Sound & Vision

“Mulholland Drive” non ha certamente bisogno di presentazioni. Da alcuni definito “il miglior film del Ventunesimo secolo”, da altri considerato il magnum opus nella filmografia di David Lynch. È facile, però, concordare sul fatto che questo lungometraggio rappresenti al meglio la cifra stilistica ed autoriale del grande regista americano. A vent’anni dall’uscita nelle sale, in un mese particolarmente ricco di titoli interessanti come “The French Dispatch” o il thriller “Ultima Notte a Soho”, la pellicola torna al cinema, offrendo agli spettatori una nuova occasione per immergersi nell’immaginario audiovisivo lynchiano.
Sin dalle prime sequenze si viene traghettati all’interno del mondo onirico del film. Una perturbante danza in cui ballerini in green screen si sovrappongono tra loro viene musicata da un pezzo jazz, Jitterbug, il cui andamento traballante e sincopato sembra nascondere oscuri segreti mai rivelati. Il piano elettrico di Angelo Badalamenti, fedele sodale di Lynch che appare anche in un esilarante cameo, si ibrida agli archi della The City Of Prague Orchestra, mentre la macchina da presa pedina una limousine che si muove a rallentatore nel buio. Il tema oscilla, ricordando quello composto per “Twin Peaks”, tra aperture sognanti e accordi minori che tingono di oscurità l’armonia. Badalamenti colora di atmosfere noir le proprie composizioni che ora tendono verso il jazz più strutturato, ora verso la musica drone più atonale nelle sequenze dove il sogno si trasforma in un febbrile incubo. La colonna sonora originale composta dal collaboratore di Lynch ha un suono notturno, cupo, tremendamente scuro ed oscuro allo stesso tempo. Badalamenti plasma sapientemente il sound design, un magma sonoro fatto di archi ed ottoni in continua ebollizione destinato ad esplodere nei momenti più orrorifici della pellicola. Quello che è un clangore udibile a male pena si trasforma improvvisamente in un raptus di violenza, un muro di rumore bianco in primo piano che investe lo spettatore. Basti ricordare la terrificante scena all’interno dell’altrimenti ordinario diner losangelino. Un topos, questo, ricorrente in tutto il cinema di Lynch: creature sovrannaturali turbano, con la loro presenza, un altrimenti ordinario e quotidiano scenario suburbano. Il suono in costante tensione con sé stesso riflette le contraddizioni insite all’interno del mondo dello spettacolo americano. Le insegne luminose di Hollywood nascondono una realtà ben più oscura, fatta di mafie e ricatti. Sulle note silenti e riflessive del compositore di origini italiane l’utopia del sogno americano si trasforma in un febbricitante sogno lucido, a cavallo tra realtà e immaginazione. Le promesse di una luminosa carriera come attrice si eclissano tra rimorsi, autodistruzione e tendenze omicide.
Lynch, lui stesso musicista, atipico chitarrista, cura, come un artigiano che modella il legno, le sonorità della pellicola. Interessato più alla materialità del suono che alla composizione stessa, il regista enfatizza i rumori eleggendoli a fluida composizione. Vere e proprie sinfonie musicali emanano dalla statica di rumore bianco dei lampioni notturni.
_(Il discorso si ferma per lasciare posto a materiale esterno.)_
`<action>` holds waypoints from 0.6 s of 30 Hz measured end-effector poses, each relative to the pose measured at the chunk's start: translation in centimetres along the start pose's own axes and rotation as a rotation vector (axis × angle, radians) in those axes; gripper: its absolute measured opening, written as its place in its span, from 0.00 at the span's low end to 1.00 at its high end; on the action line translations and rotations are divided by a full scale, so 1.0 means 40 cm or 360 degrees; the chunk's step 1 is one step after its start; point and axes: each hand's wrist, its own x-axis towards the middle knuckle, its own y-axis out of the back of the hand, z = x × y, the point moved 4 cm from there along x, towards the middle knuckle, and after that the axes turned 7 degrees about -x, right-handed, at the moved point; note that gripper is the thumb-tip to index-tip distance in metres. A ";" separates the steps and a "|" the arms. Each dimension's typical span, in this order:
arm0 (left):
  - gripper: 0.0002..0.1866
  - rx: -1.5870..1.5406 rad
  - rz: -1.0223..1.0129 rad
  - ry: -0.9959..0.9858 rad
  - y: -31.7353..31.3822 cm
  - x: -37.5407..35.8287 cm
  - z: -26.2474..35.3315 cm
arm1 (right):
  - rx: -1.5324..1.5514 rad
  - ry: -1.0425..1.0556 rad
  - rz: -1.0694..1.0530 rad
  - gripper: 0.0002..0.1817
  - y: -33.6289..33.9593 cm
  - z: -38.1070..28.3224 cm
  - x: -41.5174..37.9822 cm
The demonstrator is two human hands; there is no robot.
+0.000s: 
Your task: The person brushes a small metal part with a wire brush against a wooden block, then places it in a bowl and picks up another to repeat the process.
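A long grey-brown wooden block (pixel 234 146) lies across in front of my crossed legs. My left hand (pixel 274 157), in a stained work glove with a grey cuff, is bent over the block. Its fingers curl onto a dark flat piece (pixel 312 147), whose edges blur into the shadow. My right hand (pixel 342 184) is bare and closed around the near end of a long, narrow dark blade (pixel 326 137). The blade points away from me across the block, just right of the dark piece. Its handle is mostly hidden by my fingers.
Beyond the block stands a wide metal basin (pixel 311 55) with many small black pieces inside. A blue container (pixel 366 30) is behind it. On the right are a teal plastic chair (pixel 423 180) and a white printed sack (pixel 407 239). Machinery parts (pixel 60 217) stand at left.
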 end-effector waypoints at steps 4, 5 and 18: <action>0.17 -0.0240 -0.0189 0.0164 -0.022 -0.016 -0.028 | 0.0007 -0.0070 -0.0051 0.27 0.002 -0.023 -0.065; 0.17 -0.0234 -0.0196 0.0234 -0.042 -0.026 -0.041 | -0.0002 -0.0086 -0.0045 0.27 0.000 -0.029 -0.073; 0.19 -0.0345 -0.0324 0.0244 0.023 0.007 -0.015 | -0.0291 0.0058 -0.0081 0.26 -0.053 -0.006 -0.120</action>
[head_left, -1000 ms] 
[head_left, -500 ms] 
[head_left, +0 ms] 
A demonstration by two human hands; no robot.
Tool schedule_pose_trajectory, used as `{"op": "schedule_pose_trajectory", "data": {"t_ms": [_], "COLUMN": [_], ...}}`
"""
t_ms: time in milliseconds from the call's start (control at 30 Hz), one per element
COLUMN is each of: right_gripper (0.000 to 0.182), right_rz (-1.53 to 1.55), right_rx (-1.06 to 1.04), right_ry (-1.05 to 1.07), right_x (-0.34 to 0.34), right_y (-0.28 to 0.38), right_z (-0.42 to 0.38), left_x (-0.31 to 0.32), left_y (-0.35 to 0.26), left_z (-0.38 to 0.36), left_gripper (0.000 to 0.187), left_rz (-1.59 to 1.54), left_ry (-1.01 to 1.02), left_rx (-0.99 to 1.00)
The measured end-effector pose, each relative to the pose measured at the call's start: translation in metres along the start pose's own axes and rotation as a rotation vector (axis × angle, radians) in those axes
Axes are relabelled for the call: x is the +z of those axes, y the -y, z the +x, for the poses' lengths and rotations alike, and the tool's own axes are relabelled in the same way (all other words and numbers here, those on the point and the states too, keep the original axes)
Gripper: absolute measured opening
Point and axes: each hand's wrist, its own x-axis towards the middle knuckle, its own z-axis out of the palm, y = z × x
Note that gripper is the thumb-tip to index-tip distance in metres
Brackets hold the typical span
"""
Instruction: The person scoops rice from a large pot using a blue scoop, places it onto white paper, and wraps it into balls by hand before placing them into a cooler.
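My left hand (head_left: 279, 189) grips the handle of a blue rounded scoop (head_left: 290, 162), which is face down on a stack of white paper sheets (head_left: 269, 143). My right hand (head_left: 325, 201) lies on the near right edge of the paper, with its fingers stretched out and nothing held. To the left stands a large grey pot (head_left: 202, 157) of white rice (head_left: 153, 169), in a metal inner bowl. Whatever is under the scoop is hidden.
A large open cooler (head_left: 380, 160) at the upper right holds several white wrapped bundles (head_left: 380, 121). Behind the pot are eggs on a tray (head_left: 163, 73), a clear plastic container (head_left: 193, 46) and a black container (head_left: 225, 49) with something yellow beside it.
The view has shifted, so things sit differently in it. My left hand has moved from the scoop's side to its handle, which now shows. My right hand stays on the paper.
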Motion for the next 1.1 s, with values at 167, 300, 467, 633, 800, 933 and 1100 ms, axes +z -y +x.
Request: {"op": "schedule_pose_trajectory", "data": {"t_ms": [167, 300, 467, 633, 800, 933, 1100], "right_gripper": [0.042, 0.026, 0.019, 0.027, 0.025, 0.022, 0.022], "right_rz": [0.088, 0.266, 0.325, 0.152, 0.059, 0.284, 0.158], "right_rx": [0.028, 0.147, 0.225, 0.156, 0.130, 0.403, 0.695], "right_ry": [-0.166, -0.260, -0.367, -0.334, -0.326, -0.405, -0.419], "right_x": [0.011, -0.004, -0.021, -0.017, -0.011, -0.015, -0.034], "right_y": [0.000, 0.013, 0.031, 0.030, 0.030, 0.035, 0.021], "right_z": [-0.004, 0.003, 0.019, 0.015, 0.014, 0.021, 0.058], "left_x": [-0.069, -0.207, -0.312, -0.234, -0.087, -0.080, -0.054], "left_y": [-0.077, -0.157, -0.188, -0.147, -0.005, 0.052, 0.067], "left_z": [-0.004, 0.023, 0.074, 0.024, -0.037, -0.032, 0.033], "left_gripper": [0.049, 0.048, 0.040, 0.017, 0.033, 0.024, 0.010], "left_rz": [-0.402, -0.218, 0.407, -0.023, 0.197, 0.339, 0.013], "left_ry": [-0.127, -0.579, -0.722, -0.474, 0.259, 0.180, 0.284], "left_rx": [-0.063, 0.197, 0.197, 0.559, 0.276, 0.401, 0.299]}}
L’interferenza come messaggio indecifrabile verso un altrove mistico. Verso la loggia nera della cittadina di Twin Peaks. Il segnale televisivo disturbato della sequenza di apertura di “Fuoco Cammina con me” reso in musica. Lynch arricchisce la pellicola con alcune sue composizioni dark jazz, tra le quali spiccano Go Get Some e Pretty 50s. In queste canzoni il regista si affida a distorte e tremolanti chitarre elettriche cariche di riverbero a molla, sostenute da batterie suonate con le spazzole e tappeti di Fender Rhodes. Una formula questa che verrà ripresa anche da band come i “Kilimanjaro Dark Jazz Ensamble” ed i “Bohren and Der Club of Gore”, veri e propri seguaci delle scelte sonore che hanno reso celebre Lynch.
Tanto è stato detto a riguardo di questa pellicola dal giorno in cui vent’anni fa uscì nelle sale per la prima volta. Quello che continua ad essere certo, ora come allora, è che quando si è al cinema a vedere un film del calibro di Mulholland Drive non resta altro che abbandonarsi, come ipnotizzati, al mondo onirico plasmato dal suo demiurgo, lasciandosi trasportare dalla narrazione, visiva e sonora. Silencio.